Investors must think that the Fed’s intervention in the credit markets will be as effective as the Bush Administration’s intervention in Mesopotamia. And they’re probably right! In neither case does a campaign of shock and awe bring guaranteed results. Some problems just don’t lend themselves to meddling from outsiders.

In the case of the US economy, the Fed’s rate cut offers borrowers more credit at lower cost. But it is not as if the US economy has been short of credit. Total credit in the United States rose from 150% of GDP in 1971, when the dollar was cut loose from gold, to about 340% of GDP today. That, dear reader, is a credit expansion! It is what has made the US economy what it is today…and it is why a cut in the Fed funds rate may not be as effective as investors hope.

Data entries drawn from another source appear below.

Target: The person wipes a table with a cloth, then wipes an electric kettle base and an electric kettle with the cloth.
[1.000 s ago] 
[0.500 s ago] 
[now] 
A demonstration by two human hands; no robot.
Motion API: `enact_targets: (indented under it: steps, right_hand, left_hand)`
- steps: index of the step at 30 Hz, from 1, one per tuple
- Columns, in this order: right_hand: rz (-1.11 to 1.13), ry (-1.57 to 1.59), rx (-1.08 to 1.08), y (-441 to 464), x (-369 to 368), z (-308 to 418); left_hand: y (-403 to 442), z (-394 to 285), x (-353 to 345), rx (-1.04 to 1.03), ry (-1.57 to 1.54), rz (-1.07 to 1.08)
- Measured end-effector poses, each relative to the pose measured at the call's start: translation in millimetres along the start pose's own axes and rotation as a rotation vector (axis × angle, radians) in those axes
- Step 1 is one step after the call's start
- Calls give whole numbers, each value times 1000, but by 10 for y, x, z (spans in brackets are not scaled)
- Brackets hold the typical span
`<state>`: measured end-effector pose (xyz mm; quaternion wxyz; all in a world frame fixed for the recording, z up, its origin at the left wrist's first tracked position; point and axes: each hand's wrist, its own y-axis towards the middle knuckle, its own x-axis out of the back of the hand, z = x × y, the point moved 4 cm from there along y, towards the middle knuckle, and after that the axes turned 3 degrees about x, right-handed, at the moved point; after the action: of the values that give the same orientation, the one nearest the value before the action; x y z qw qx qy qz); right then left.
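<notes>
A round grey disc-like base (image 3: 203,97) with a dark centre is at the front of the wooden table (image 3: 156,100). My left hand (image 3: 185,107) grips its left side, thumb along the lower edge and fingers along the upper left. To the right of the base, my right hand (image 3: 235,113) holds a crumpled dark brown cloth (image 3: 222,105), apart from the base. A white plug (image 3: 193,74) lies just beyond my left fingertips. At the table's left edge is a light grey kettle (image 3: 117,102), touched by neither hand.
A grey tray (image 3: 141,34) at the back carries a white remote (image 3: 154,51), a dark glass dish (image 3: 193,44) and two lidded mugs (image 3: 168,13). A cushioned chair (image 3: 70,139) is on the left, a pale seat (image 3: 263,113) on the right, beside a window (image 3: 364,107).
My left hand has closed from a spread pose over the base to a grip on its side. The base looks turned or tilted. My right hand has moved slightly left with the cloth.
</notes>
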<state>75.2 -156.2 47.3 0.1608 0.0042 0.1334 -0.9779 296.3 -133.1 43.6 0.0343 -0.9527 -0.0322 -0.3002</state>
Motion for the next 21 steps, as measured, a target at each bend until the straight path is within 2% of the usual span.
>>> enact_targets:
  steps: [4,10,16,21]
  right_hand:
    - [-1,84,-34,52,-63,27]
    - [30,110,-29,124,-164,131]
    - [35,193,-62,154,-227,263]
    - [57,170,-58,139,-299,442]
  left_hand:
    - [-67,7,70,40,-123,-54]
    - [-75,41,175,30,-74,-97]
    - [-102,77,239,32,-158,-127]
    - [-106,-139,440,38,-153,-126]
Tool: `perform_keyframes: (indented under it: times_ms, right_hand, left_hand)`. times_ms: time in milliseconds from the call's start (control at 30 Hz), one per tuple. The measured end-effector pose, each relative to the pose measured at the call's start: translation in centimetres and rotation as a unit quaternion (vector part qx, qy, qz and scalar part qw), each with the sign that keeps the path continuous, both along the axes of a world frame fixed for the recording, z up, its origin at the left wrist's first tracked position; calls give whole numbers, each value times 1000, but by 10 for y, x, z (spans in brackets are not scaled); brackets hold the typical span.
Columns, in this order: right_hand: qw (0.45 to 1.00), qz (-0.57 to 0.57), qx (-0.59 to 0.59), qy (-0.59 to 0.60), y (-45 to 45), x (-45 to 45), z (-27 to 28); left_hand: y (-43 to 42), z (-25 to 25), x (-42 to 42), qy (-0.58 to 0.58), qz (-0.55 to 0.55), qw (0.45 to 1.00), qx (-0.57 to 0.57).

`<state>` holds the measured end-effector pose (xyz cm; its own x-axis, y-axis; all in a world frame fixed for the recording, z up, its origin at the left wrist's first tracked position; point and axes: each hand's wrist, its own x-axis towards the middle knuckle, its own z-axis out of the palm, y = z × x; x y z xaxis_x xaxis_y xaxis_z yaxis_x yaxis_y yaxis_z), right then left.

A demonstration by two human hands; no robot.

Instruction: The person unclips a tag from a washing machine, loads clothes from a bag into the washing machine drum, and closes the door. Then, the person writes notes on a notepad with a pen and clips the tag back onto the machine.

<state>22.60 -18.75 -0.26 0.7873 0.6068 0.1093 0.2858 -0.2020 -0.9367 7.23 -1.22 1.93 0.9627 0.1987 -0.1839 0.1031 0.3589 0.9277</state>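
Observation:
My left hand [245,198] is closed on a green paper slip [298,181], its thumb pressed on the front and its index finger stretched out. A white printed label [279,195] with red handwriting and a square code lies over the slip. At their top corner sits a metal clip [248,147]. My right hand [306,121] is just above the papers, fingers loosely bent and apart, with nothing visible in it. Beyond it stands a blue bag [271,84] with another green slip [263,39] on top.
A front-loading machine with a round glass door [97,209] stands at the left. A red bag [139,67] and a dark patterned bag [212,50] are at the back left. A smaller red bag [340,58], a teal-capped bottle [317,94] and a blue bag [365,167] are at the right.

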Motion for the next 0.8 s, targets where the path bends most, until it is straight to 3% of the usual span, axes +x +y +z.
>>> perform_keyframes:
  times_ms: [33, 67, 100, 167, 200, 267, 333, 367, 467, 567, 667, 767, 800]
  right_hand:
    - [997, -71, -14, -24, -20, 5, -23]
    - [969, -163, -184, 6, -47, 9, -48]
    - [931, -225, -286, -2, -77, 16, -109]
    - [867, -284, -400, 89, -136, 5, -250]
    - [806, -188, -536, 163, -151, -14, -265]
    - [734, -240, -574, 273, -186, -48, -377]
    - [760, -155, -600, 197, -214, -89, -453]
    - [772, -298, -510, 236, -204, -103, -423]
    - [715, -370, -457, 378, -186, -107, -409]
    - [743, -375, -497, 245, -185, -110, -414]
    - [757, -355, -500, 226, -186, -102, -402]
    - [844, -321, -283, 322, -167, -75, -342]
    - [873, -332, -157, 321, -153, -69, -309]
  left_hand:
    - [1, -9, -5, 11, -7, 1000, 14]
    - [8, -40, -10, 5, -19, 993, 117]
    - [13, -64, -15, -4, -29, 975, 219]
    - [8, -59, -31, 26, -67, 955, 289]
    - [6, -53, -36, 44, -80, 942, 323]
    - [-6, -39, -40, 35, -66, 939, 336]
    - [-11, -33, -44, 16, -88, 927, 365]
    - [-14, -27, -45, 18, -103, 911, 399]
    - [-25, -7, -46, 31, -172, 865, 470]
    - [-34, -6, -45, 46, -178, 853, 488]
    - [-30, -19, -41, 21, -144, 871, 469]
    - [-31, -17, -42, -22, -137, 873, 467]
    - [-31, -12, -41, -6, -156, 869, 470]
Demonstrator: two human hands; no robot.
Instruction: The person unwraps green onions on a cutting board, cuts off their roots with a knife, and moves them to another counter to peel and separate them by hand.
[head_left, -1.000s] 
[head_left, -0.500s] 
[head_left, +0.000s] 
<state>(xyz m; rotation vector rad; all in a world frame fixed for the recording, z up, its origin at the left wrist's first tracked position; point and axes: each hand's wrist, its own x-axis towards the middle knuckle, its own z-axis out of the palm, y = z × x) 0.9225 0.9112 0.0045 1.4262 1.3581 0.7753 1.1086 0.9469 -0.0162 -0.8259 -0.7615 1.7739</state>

The financial authorities are correct – what the US economy (and by extension, the world economy) needs is more spending. Spending is what makes the money world go ’round. But who’s got money to spend?

The rich, of course. The luxury market has been extremely profitable for many years. But reports coming in to our Daily Reckoning headquarters tell us that even the rich are becoming hesitant to part with cash. They’re waiting to see how their hedge funds do…or what happens to the US economy. Million-dollar houses are taking longer to sell, according to our sources. Other markets for the rich – watches, cars, boats – are not quite as sans soucis and extravagant as they were three months ago.

But the rich don’t need credit in order to spend. They have real money.

Unfortunately, it’s the not-so-rich that drive an economy; there are so many more of them. As long as credit is expanding, ordinary people have more money to throw around. Inevitably, they reach a point when they can’t go on. The people from whom they borrowed begin to ask for their money back. Bills mount up. Sooner or later, the debtor can’t make his monthly payments.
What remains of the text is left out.